Server-Sent Events on HTTP/2: works fine, and you avoid the HTTP/1 6-connection limit problem.

Mixing protocol versions: a load balancer might speak HTTP/2 to clients but HTTP/1 to backends. This is normal and fine for most apps. But streaming features (server push, server-sent events) might not work end-to-end if any hop is HTTP/1.

0-RTT and replay-safe headers: if your app accepts 0-RTT, ensure the request handler tolerates the same request being processed twice (because of replay). For idempotent GETs, no problem. For non-idempotent operations, reject early replay.

How to Tell What Version a Site Uses

In Chrome DevTools: Network tab, right-click any column header, enable "Protocol". Now each request shows h1.1, h2, or h3.

From the command line: curl --http3 -I https://example.com tells you whether HTTP/3 works.
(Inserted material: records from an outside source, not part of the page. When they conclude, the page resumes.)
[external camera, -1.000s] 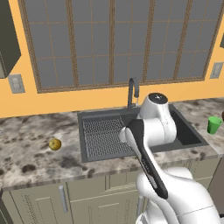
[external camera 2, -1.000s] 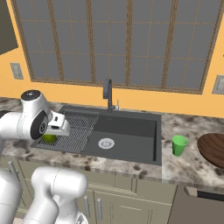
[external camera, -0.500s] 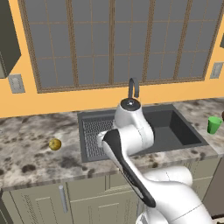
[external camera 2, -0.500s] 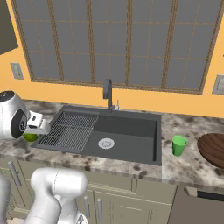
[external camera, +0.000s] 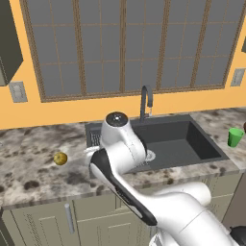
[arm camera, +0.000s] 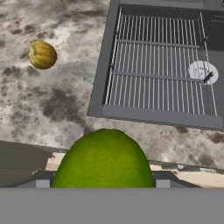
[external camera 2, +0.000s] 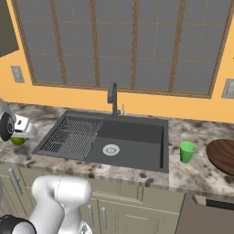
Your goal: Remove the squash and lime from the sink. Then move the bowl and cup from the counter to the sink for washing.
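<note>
My gripper is shut on the lime, a round bright green ball, and holds it above the speckled counter just left of the sink. The lime peeks out below the hand. The yellow-orange squash lies on the counter farther left of the sink's ribbed drainboard; the left base view shows the squash too. The green cup stands on the counter right of the basin, and the reddish-brown bowl sits beyond it at the right edge.
A dark arched faucet rises behind the basin, whose round silver drain shows on the floor. The counter's front edge runs right under the lime. My arm crosses in front of the sink's left part.
The arm has swung to the left with the lime, from over the drainboard to over the counter left of the sink. Squash, cup and bowl have stayed put.
</note>
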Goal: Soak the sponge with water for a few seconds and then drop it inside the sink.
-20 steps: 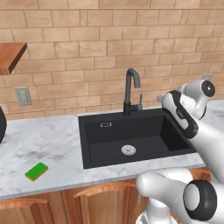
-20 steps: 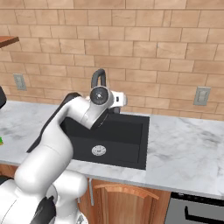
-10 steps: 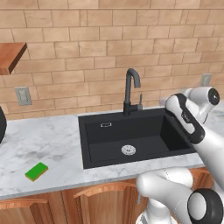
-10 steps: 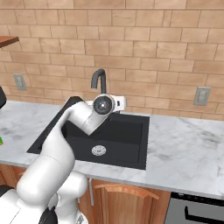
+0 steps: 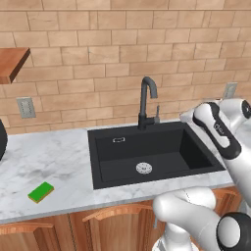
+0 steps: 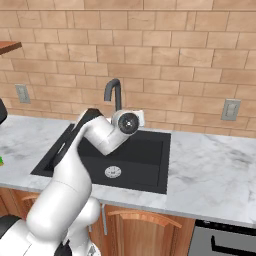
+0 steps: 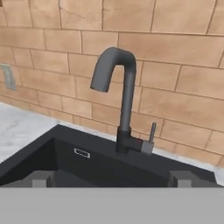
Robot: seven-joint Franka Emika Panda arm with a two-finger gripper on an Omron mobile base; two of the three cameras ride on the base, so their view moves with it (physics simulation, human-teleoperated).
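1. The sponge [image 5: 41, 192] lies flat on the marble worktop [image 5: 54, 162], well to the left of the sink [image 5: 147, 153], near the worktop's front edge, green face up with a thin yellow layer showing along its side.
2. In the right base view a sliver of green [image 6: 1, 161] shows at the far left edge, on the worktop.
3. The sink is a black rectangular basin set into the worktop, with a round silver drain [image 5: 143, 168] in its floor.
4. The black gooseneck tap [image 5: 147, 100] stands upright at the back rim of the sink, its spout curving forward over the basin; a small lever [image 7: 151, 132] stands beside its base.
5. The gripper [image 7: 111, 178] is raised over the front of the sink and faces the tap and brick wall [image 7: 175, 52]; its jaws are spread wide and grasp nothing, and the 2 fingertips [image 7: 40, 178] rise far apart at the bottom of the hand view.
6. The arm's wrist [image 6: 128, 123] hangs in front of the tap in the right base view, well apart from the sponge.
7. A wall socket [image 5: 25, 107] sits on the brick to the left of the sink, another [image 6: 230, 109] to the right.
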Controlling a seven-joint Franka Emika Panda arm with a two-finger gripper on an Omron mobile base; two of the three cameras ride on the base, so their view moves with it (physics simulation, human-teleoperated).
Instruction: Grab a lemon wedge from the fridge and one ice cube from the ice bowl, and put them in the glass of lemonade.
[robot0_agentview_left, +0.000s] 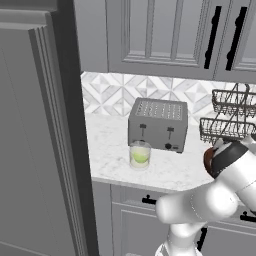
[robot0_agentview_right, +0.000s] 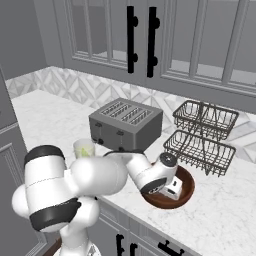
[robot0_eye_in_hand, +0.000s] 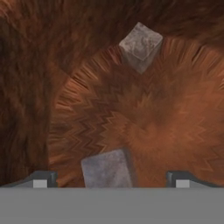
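Note:
My gripper is open and reaches down into the brown ice bowl. One grey ice cube lies between the two fingertips, untouched by either. A second ice cube rests further off on the bowl's floor. From the right base view the gripper hangs inside the ice bowl, near the counter's front edge. The glass of lemonade stands left of the bowl, in front of the toaster, partly behind my arm in the right base view. The lemon wedge and the fridge are out of view.
A grey toaster sits behind the glass. Two dark wire racks stand at the back right, close behind the bowl. Upper cabinets with black handles hang above the counter. A tall grey panel borders the counter's left end.

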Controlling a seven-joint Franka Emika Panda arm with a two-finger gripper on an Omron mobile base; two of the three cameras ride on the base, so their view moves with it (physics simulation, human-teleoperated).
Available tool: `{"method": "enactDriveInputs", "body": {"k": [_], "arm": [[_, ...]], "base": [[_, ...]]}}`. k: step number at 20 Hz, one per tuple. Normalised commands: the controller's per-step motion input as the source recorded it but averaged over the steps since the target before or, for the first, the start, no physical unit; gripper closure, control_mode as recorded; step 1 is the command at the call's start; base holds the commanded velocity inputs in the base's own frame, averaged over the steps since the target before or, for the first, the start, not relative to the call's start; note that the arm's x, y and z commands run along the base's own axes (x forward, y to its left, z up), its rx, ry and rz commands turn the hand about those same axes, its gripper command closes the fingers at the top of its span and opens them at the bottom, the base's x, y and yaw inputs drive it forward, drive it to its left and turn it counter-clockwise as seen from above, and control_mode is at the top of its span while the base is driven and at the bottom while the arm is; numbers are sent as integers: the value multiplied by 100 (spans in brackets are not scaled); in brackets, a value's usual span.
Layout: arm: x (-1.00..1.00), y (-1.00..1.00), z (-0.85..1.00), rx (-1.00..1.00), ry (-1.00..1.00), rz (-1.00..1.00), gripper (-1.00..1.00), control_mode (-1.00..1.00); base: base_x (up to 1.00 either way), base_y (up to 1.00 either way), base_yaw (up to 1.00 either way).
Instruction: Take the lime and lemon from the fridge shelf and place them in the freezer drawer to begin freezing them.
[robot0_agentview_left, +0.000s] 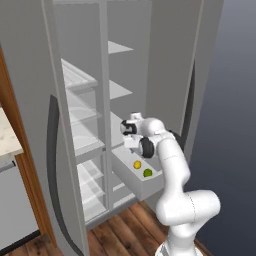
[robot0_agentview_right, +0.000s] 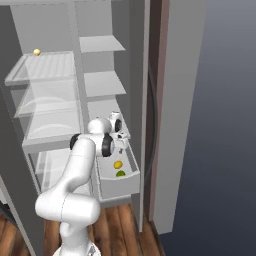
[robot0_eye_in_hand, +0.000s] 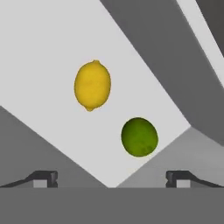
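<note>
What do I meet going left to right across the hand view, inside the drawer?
Lemon → lime, both lying apart on the pale floor of the freezer drawer, with the open gripper above them.

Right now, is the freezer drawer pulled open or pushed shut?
Open. The freezer drawer juts out from the fridge front, and the lemon and lime lie apart on its floor below the open claw.
</note>
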Motion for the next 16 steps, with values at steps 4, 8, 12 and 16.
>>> {"method": "enactDriveInputs", "body": {"k": [4, 8, 12, 16], "arm": [[-100, 0, 31, 0, -11, 0, -100, -100], [-100, 6, 36, 0, -17, 0, -100, -100], [-100, 9, 25, 0, -23, 0, -100, -100], [-100, 11, 26, 0, -27, 0, -100, -100]], "base": [[0, 0, 0], [0, 0, 0], [0, 0, 0], [0, 0, 0]]}}
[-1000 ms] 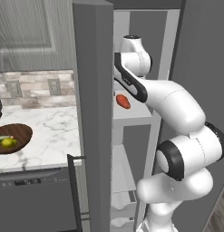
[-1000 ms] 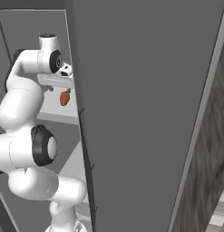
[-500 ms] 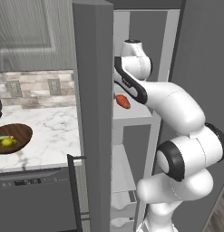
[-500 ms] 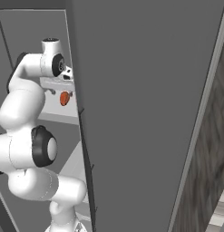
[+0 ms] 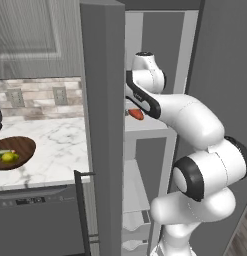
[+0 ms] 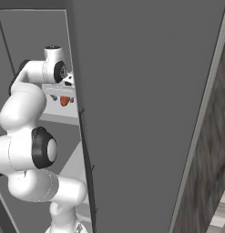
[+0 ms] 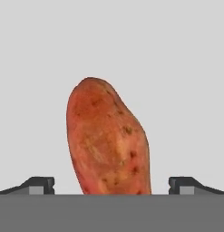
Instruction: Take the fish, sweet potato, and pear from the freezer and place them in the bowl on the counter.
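Observation:
The orange-red sweet potato (image 7: 109, 140) lies on a white shelf (image 5: 147, 129) inside the open freezer (image 5: 102, 125). In the hand view it rises right between the fingertips of my open gripper (image 7: 111, 186), one tip (image 7: 41, 185) on each side, with no contact visible. It also shows as a small red lump, the sweet potato (image 5: 136, 114) under my wrist, and again (image 6: 64, 100). The dark wooden bowl (image 5: 22, 146) sits on the marble counter (image 5: 50, 150) at the left, holding the yellow-green pear (image 5: 8, 157) and the slender fish (image 5: 2, 151).
The open freezer door (image 5: 100, 150) stands edge-on between the shelf and the counter, its dark bar handle (image 5: 80, 210) low down. White drawers (image 5: 135, 225) sit under the shelf. A dark freezer wall (image 6: 145, 113) closes off the right side.
My arm has sunk a little toward the shelf, bringing the hand closer to the sweet potato. The sweet potato and the bowl's contents have not moved. The jaws stay open.

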Controlling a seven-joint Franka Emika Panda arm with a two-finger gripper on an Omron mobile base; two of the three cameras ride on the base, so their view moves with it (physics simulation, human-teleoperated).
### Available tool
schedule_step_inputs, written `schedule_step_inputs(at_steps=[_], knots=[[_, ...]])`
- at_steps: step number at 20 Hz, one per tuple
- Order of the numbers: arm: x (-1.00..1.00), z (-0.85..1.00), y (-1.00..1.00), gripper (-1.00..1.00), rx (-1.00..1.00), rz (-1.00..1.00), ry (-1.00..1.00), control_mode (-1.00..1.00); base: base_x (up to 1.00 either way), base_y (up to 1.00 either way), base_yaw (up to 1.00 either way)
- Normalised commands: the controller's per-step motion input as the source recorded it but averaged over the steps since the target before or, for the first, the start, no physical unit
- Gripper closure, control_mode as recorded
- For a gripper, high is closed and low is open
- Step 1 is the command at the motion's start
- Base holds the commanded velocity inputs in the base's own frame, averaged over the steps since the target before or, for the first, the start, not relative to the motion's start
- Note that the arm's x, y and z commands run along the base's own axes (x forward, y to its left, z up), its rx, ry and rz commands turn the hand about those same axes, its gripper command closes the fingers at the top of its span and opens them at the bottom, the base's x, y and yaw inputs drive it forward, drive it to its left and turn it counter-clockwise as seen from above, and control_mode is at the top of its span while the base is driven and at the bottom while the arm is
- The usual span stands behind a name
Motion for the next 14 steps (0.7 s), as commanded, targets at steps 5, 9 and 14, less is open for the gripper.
schedule_step_inputs(at_steps=[5, 9, 14], knots=[[0.09, -0.22, 0.0, -1.0, 0.0, 0.01, 0.0, -1.0, 0.0, 0.0, 0.0], [0.07, -0.28, 0.01, 1.0, 0.0, 0.03, 0.0, -1.0, 0.0, 0.0, 0.0], [0.06, -0.34, 0.0, 1.0, 0.0, 0.06, 0.0, -1.0, 0.0, 0.0, 0.0]])
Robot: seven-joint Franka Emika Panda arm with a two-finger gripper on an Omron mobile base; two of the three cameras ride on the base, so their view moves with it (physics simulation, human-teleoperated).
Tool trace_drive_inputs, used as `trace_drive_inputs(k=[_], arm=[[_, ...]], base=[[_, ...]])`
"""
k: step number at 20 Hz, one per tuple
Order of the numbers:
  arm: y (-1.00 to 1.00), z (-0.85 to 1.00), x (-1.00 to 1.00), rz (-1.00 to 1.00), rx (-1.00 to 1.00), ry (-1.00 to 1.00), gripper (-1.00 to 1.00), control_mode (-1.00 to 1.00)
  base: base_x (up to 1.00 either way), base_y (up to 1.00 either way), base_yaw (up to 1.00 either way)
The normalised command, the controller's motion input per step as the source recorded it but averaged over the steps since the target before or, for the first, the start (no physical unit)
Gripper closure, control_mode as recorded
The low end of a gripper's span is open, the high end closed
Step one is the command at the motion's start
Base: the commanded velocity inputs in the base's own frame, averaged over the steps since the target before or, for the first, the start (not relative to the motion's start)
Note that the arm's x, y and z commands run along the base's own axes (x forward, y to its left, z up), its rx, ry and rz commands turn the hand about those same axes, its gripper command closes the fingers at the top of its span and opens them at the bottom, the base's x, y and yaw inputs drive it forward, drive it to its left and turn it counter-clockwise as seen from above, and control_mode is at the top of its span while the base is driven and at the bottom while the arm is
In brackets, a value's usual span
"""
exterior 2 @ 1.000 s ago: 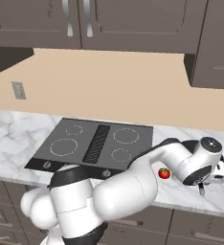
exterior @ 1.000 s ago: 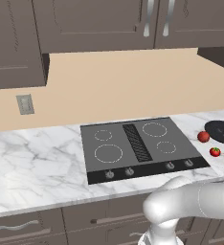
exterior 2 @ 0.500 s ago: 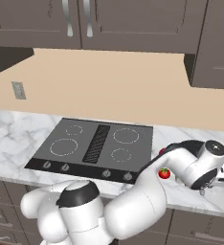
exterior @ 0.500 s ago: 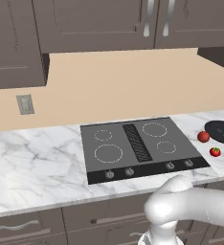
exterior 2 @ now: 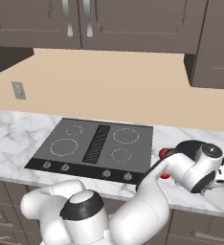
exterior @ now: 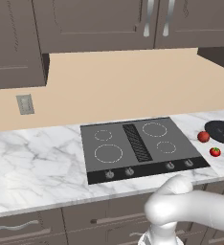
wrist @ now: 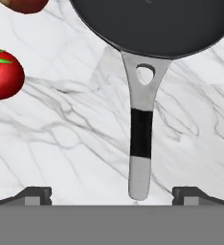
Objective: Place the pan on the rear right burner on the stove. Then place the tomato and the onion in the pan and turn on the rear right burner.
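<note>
The black pan (wrist: 152, 24) lies on the marble counter right of the stove (exterior: 138, 146), its grey handle (wrist: 141, 134) pointing toward me. My gripper (wrist: 113, 195) is open, with its fingertips (wrist: 35, 194) on either side of the handle's end and not touching it. The bright red tomato (wrist: 4, 74) with its green top sits left of the handle, and the duller onion (wrist: 25, 5) lies beyond it beside the pan rim. From the left base the pan (exterior: 221, 131), onion (exterior: 203, 137) and tomato (exterior: 215, 152) sit near the right edge. The rear right burner (exterior: 154, 129) is bare.
Four knobs (exterior: 129, 171) line the stove's front edge, and a black vent grille (exterior: 137, 142) runs down its middle. My white arm (exterior 2: 181, 167) reaches over the counter's front right. Dark cabinets (exterior: 99, 21) hang above. A wall outlet (exterior: 25, 104) is at the left.
The arm's elbow has swung lower and my hand has eased slightly right and down over the counter by the pan. The jaws have stayed open; pan, tomato and onion have not moved.
</note>
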Motion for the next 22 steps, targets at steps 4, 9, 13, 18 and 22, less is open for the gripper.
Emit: trace_drive_inputs(k=[4, 9, 13, 18, 22], arm=[[-0.16, -0.14, 0.03, 0.00, 0.00, 0.00, -1.00, -1.00], [-0.14, -0.12, 0.08, 0.00, 0.00, 0.00, -1.00, -1.00], [-0.06, -0.06, 0.15, 0.00, 0.00, 0.00, -1.00, -1.00], [-0.03, -0.07, 0.14, 0.00, 0.00, 0.00, -1.00, -1.00], [-0.09, -0.10, 0.05, 0.00, 0.00, 0.00, -1.00, -1.00]], base=[[0.00, 0.00, 0.00], [0.00, 0.00, 0.00], [0.00, 0.00, 0.00], [0.00, 0.00, 0.00], [0.00, 0.00, 0.00]])
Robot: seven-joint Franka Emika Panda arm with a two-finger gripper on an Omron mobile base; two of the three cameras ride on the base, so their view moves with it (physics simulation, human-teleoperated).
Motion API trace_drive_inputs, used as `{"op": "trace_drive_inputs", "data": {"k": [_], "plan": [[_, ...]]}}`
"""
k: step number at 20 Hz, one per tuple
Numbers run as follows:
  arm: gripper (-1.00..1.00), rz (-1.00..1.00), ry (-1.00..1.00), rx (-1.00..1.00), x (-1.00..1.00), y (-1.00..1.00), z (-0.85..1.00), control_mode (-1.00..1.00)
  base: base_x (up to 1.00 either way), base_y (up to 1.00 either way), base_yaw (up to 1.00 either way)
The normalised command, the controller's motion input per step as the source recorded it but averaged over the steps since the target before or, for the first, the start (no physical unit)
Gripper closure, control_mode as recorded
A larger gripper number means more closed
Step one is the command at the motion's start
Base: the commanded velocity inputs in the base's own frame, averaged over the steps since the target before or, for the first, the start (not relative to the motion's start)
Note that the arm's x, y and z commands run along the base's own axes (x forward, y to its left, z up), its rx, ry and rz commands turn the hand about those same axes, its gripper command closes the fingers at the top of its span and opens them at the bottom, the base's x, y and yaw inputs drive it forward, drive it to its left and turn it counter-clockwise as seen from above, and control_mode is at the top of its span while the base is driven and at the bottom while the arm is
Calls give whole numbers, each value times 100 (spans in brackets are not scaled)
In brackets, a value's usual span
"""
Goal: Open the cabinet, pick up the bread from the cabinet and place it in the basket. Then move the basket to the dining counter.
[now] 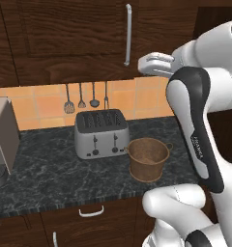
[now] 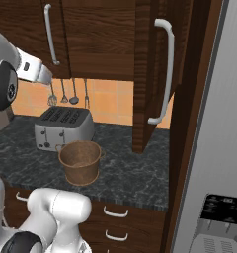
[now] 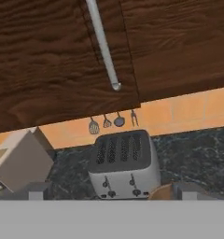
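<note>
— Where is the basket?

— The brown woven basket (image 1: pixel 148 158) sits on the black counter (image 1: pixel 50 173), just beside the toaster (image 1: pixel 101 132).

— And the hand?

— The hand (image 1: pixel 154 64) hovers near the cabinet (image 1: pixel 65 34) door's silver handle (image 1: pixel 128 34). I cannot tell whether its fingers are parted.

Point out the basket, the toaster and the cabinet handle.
basket (image 1: pixel 148 158): left base view, woven side wall.
toaster (image 1: pixel 100 134): left base view, front face.
cabinet handle (image 1: pixel 128 34): left base view, middle of bar.
</note>
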Motion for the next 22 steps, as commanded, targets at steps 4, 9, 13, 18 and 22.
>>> {"op": "trace_drive_inputs", "data": {"k": [4,9,13,18,22], "plan": [[-100,0,-1,-20,68,22,1,-100,0,0,0],[-100,0,0,-4,87,12,8,-100,0,0,0],[-100,0,-1,0,57,0,11,-100,0,0,0],[-100,0,-14,0,26,0,0,-100,0,0,0],[-100,0,-17,0,64,0,2,-100,0,0,0]]}}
Most large public sites speak HTTP/2 to all clients and HTTP/3 to clients that ask. Some smaller sites and most internal services still default to HTTP/1.1.

The One Thing to Remember

Each HTTP version solved a specific bottleneck. HTTP/1.1's bottleneck was head-of-line blocking at the application level. HTTP/2 fixed that with multiplexing but kept TCP's head-of-line blocking. HTTP/3 swapped TCP for QUIC to fix that too, plus added 0-RTT and connection migration. The actual semantics (methods, headers, status codes) haven't changed since 1997. As a developer, you mostly don't care which version your stack uses; just enable the latest your CDN supports, drop the old HTTP/1-era bundling/sharding hacks, and trust that the protocol does its job. The pattern is consistent: every version trades implementation complexity for less round-trip latency.